ReviewBuch

Kategorie
Buch 
Heft
RH #373 
Titel
Hellraisers 
Erscheinungsjahr
2018 
Note

Axl Rosenberg und Christopher Krovatin
(Race Point Publishing)
Sekundärliteratur nicht-enzyklopädischer Art ist im Metal-Bereich gar nicht so zahlreich. „Sound Of The Beast“ nennt sich der absolut unverzichtbare Blick von Ian Christie auf die Genese des Heavy Metal. Dazu kommt mit „Louder Than Hell“ die empfehlenswerte Oral-History von Jon Wiederhorn und Katherine Turman.
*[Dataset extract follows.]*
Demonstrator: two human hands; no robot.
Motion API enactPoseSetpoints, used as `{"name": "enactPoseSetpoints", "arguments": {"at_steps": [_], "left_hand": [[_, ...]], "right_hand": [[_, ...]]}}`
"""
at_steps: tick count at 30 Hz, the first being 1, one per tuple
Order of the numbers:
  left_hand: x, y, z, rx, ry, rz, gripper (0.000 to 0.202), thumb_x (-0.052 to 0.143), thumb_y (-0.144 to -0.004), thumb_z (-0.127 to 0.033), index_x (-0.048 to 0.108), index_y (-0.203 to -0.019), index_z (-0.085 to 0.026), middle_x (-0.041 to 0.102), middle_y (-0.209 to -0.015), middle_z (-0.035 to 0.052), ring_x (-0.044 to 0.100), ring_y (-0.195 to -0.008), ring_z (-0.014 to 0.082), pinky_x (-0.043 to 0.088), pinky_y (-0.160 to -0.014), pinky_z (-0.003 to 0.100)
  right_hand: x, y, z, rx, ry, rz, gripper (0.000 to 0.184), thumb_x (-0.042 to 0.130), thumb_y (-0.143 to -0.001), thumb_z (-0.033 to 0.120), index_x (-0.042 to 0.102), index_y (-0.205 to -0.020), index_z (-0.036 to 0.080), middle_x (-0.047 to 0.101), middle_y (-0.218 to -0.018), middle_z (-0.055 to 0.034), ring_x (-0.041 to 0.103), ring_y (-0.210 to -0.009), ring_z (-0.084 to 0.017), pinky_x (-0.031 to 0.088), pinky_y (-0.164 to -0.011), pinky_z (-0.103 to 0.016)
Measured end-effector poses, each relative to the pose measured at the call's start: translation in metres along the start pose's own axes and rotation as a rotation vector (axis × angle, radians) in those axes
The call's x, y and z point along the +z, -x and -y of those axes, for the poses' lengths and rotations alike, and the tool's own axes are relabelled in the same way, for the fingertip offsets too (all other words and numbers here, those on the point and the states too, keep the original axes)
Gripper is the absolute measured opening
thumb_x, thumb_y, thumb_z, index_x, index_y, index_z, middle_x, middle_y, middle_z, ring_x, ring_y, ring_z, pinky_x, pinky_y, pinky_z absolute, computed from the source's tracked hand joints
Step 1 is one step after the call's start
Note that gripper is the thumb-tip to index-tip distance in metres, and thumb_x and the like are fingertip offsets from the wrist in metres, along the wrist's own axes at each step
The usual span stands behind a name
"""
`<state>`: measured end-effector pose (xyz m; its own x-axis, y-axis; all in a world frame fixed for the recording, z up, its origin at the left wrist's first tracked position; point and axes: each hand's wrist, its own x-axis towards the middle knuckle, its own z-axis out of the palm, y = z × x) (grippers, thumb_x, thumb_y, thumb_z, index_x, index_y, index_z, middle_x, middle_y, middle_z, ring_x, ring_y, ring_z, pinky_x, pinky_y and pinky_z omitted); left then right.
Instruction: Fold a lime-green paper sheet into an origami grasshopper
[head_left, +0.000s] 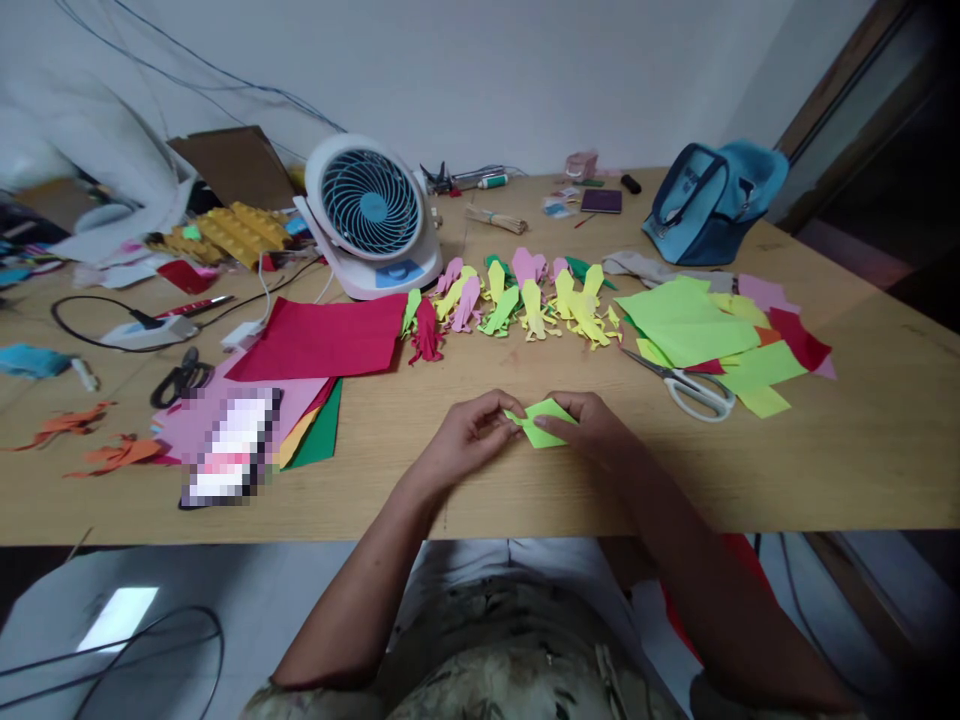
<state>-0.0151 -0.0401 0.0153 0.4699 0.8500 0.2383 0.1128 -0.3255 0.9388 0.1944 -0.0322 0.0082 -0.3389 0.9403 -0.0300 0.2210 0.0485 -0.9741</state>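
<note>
A small folded piece of light green paper lies on the wooden table near its front edge. My left hand pinches its left corner with fingers closed. My right hand presses and grips its right side. Behind the hands stands a row of several folded paper figures in yellow, pink and green, with one dark red figure at the left end.
White-handled scissors lie right of my hands beside loose green, yellow and red sheets. A red sheet, a stack of coloured paper, black scissors, a white fan and a blue bag are also there.
</note>
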Motion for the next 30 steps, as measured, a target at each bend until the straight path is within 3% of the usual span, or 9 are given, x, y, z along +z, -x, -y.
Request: {"name": "enactPoseSetpoints", "arguments": {"at_steps": [10, 18, 22, 30], "left_hand": [[-0.005, 0.000, -0.003, 0.125, -0.285, 0.030, 0.013, 0.058, -0.092, -0.027, 0.066, -0.095, -0.017, 0.068, -0.091, 0.0054, 0.061, -0.081, 0.0137, 0.046, -0.075, 0.024], [-0.007, -0.002, -0.006, 0.247, -0.319, 0.090, 0.018, 0.053, -0.096, -0.026, 0.069, -0.096, -0.018, 0.070, -0.096, 0.0090, 0.065, -0.090, 0.0166, 0.048, -0.081, 0.027], [-0.006, -0.001, -0.004, 0.216, -0.311, 0.072, 0.016, 0.055, -0.095, -0.026, 0.069, -0.095, -0.017, 0.071, -0.093, 0.0075, 0.065, -0.085, 0.0151, 0.048, -0.077, 0.025], [0.002, 0.000, 0.007, 0.041, -0.273, -0.090, 0.016, 0.061, -0.090, -0.030, 0.066, -0.087, -0.016, 0.067, -0.078, 0.0022, 0.059, -0.070, 0.0119, 0.043, -0.065, 0.022]], "right_hand": [[-0.001, 0.001, 0.004, 0.000, 0.085, 0.006, 0.028, 0.066, -0.073, 0.043, 0.058, -0.068, 0.017, 0.048, -0.059, 0.0042, 0.042, -0.059, -0.011, 0.031, -0.055, -0.024], [0.000, 0.001, 0.005, -0.012, 0.094, 0.029, 0.029, 0.066, -0.074, 0.044, 0.056, -0.065, 0.018, 0.047, -0.058, 0.0044, 0.041, -0.058, -0.011, 0.031, -0.053, -0.024], [0.000, 0.001, 0.005, -0.008, 0.115, 0.050, 0.028, 0.065, -0.074, 0.043, 0.055, -0.065, 0.018, 0.046, -0.059, 0.0046, 0.041, -0.058, -0.011, 0.030, -0.054, -0.024], [0.001, 0.001, 0.004, -0.014, 0.097, -0.012, 0.030, 0.066, -0.075, 0.045, 0.056, -0.067, 0.018, 0.050, -0.061, 0.0037, 0.043, -0.060, -0.012, 0.032, -0.055, -0.024]]}}
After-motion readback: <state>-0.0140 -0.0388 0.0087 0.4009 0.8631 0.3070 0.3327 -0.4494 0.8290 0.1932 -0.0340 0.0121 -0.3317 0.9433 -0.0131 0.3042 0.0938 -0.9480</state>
Formell füllen Axl Rosenberg und Christopher Krovatin mit ihrer „Complete Visual History Of Heavy Metal Mayhem“ also durchaus eine Lücke. Und der hübsch gezeichnete Schleimmonsterchen-Umschlag kann auf jeden Fall punkten. Für einen Bildband ist die Auswahl der Abbildungen auf den 288 Seiten allerdings insgesamt zu herkömmlich, gefühlt jedes zweite oder dritte Bandfoto ist bekannt und stammt aus dem Fundus einschlägiger Fotoagenturen. Rosenberg und Krovatin haken zwar alle Pflichtfächer ab (von Proto Metal über die NWOBHM bis zum Black Metal), kratzen dabei allerdings oftmals nur an der Oberfläche und verlassen nur selten die rein deskriptive Textebene. Stilistisch ist das Narrative von einem leicht ironisierenden Duktus geprägt, der an „School Of Rock“ erinnert und stellenweise in Klamauk abzudriften droht.
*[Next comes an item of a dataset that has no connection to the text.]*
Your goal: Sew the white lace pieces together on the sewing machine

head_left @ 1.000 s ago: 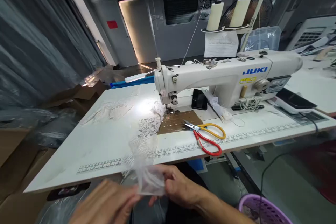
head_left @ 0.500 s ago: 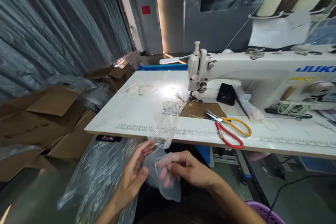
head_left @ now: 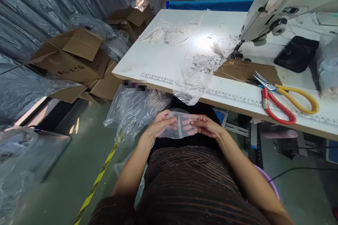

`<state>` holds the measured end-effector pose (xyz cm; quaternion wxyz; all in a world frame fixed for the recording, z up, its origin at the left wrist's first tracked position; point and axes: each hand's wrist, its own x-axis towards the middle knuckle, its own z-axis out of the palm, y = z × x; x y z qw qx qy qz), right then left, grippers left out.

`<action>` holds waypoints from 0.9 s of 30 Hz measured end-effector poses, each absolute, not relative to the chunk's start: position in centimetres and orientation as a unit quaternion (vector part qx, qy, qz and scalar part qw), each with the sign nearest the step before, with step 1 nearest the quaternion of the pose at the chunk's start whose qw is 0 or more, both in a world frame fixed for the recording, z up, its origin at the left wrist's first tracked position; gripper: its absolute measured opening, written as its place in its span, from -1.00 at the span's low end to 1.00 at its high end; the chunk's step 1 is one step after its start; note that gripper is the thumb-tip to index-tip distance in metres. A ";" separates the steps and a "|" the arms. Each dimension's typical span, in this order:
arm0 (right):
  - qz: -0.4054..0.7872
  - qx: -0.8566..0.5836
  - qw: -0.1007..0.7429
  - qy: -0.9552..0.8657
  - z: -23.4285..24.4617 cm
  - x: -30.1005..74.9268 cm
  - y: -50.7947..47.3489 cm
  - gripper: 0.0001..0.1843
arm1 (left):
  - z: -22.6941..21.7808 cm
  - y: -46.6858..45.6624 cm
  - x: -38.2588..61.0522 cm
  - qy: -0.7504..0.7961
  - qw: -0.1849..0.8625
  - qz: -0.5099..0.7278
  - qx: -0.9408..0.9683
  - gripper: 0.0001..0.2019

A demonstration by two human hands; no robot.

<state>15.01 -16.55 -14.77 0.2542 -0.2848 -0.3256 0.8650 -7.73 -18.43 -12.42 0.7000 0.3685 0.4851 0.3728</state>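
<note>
A sheer white piece of fabric (head_left: 179,126) with a seam down its middle is stretched between my hands, in front of the table edge. My left hand (head_left: 163,123) pinches its left end, thumb on top. At the other end, my right hand (head_left: 206,125) grips it, and the fingers show through the cloth. Just beyond, white lace (head_left: 195,74) runs from the sewing machine (head_left: 280,10) and hangs over the front edge of the white table (head_left: 148,59). Its far part lies by the needle area.
Scissors (head_left: 282,98) with red and yellow handles lie right of the lace, by a brown board (head_left: 248,72) and a black case (head_left: 297,54). More lace (head_left: 169,33) lies at the back. Clear plastic (head_left: 137,112) hangs below the table; cardboard boxes (head_left: 76,56) stand left.
My view has tipped downward and closer to the table. My left hand, apart from the sheer fabric before, now holds its left end, and the piece is spread flat between both hands.
</note>
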 end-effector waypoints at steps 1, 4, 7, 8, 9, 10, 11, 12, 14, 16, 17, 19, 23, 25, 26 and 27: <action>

„Hellraisers“ ist zweifelsohne ein schön anzuschauender Grobüberblick über die Geschichte des Heavy Metal, ein Crashkurs für den gebildeten Laien. Insider, die im Schlaf die Anzahl der Tage, die Varg Vikernes im Knast verbracht hat, runterbeten können, werden allerdings wenig Futter für die Erhöhung ihres Bildungsstands finden.